We will particularly seek to push the Government on a suggestion by the Chartered Institute of Taxation that they produce a road map, as they have done previously on aspects of taxation policy—in particular, corporation tax policy—setting out their plans for the future of environmental taxes to help the renewable energy industry, and business more generally, to take long-term investment decisions. That could be an important way for the Government to set out their intentions for the life of this Parliament and for us to test whether they mean it with regard to charting a course towards a low-carbon economy for our country.

Insurance premium tax, as I said in response to the hon. Member for Gloucester (Richard Graham), is a significant revenue-raising measure. Clause 43 increases the standard rate of the tax from 6% to 9.5% with effect from 1 November 2015, raising £1.6 billion. There are very important questions about the distributional impact that that will have and whether those on middle and low incomes will bear the brunt of the increases. It is interesting that the Chancellor did not focus on the very significant revenue-raising measures in his Budget. Indeed, the rhetoric and narrative that he has been pursuing suggests that it is a Budget of giveaways. He will not be surprised that we will not let him get away with that characterisation.

Insurance premium tax has been described as a stealth tax. Ministers will be aware that several industry figures have warned that increasing it could prompt policyholders to buy less cover, possibly exacerbating problems caused by under-insurance, particularly with regard to car insurance. Again, we will wish to test those areas further in Committee when we will look carefully at any analysis by Government of the possible impact on under-insurance. The AA has said that insurance premium tax on the average car insurance policy is equivalent to a fuel duty increase of almost 2p per litre, so either way drivers are being hit in their pockets. I would be grateful if the Minister commented on the measure’s overall distributional income, what conversations the Government have already had with the insurance industry and what this means for future changes to fuel duty.
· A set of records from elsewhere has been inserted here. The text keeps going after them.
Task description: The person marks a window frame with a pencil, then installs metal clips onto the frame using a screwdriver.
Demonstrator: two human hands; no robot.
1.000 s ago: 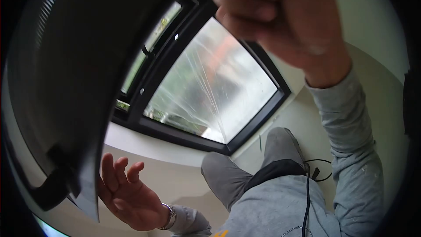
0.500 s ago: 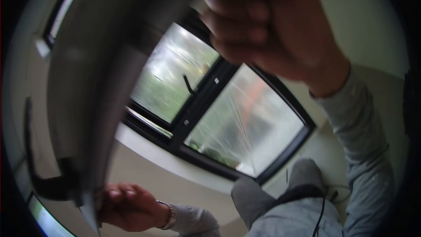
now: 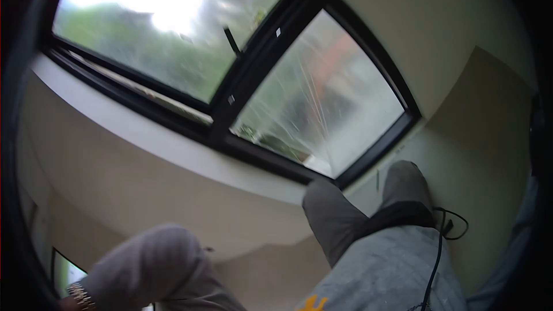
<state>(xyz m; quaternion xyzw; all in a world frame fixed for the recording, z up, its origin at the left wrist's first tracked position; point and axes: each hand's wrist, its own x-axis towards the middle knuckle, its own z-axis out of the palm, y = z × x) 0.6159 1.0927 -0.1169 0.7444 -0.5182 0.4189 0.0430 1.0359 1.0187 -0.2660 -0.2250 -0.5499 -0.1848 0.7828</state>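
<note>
My left arm, in a grey sleeve, bends down at the lower left. A metal-link watch [image 3: 80,296] is around the wrist. Only a sliver of my left hand [image 3: 68,304] shows at the bottom-left edge, its fingers cut off. What it touches is hidden. My right hand is outside the view; a dim bluish stretch of fabric [image 3: 510,259] lies along the right edge. Near the left wrist is part of a lit screen [image 3: 69,270] with a dark border.
A black-framed window [image 3: 216,132] with a lever handle [image 3: 231,40] fills the upper part. Below it runs a white sill [image 3: 144,147]. My grey-clad legs [image 3: 331,213] extend toward the wall. A black cable [image 3: 439,259] hangs over my shirt.
The large dark panel with a black handle, between my hands before, has left the view. My right hand has gone out of sight. My left hand has dropped toward the bottom-left corner.
</note>
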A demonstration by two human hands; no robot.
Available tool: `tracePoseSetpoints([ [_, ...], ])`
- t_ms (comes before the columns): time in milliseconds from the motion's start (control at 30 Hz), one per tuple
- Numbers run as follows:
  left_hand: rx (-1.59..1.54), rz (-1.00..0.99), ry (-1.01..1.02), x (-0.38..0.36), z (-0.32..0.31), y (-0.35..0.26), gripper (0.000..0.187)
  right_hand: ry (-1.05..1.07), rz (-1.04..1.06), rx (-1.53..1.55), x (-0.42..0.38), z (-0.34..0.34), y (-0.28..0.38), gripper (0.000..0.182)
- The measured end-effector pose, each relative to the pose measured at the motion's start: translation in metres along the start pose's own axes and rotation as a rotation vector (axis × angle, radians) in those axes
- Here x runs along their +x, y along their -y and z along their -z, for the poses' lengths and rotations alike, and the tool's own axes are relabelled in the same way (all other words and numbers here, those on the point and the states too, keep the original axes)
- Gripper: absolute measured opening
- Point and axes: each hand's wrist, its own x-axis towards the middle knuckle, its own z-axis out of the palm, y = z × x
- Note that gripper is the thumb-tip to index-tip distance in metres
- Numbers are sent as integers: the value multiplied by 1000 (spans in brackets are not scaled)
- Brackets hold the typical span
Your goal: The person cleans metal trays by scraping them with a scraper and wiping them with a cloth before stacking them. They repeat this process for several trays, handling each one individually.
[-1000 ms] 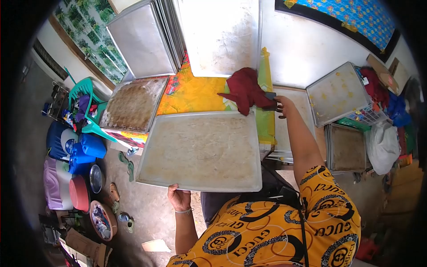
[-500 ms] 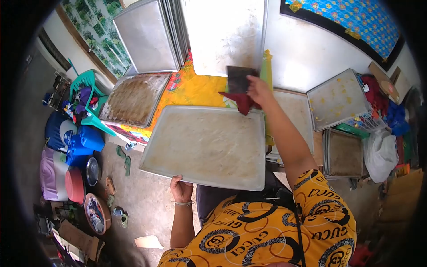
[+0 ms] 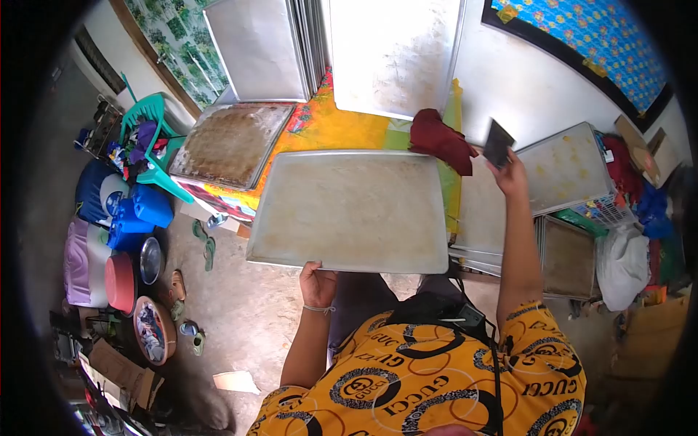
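My left hand (image 3: 318, 285) is closed on the near edge of a large metal baking tray (image 3: 352, 211), thumb on top. The tray lies face up, its far side over the table, with brownish stains across its surface. My right hand (image 3: 509, 173) pinches a dark, flat rectangular piece (image 3: 499, 144), raised to the right of the tray. A maroon cloth (image 3: 442, 140) lies crumpled at the tray's far right corner, left of that piece.
A stained tray (image 3: 231, 145) lies on the yellow-covered table (image 3: 356, 129) at left. Upright trays (image 3: 262, 51) lean behind, beside another standing tray (image 3: 396, 58). More trays (image 3: 567, 171) stand at right. A green chair (image 3: 156, 163) and blue containers (image 3: 145, 211) are at left.
My right hand has moved right with the dark piece, away from the maroon cloth, which now lies by the tray's corner. My left hand still grips the tray; the view has shifted slightly.
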Motion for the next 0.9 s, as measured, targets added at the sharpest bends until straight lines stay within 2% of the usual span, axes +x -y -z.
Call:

As I have said, we support other measures in the Bill, particularly the so-called tax lock both for income tax at the basic, higher and additional rates, and for VAT. I remind Treasury Ministers that, back in 2009, the current Chancellor was very critical about Chancellors passing laws to ensure that they fulfil the promises they make in general election campaigns, and I think that that criticism applies just as much to him now. However, we support the principle of the lock. We have pledged not to raise VAT, national insurance or the basic and higher rates of income tax, so we welcome those measures.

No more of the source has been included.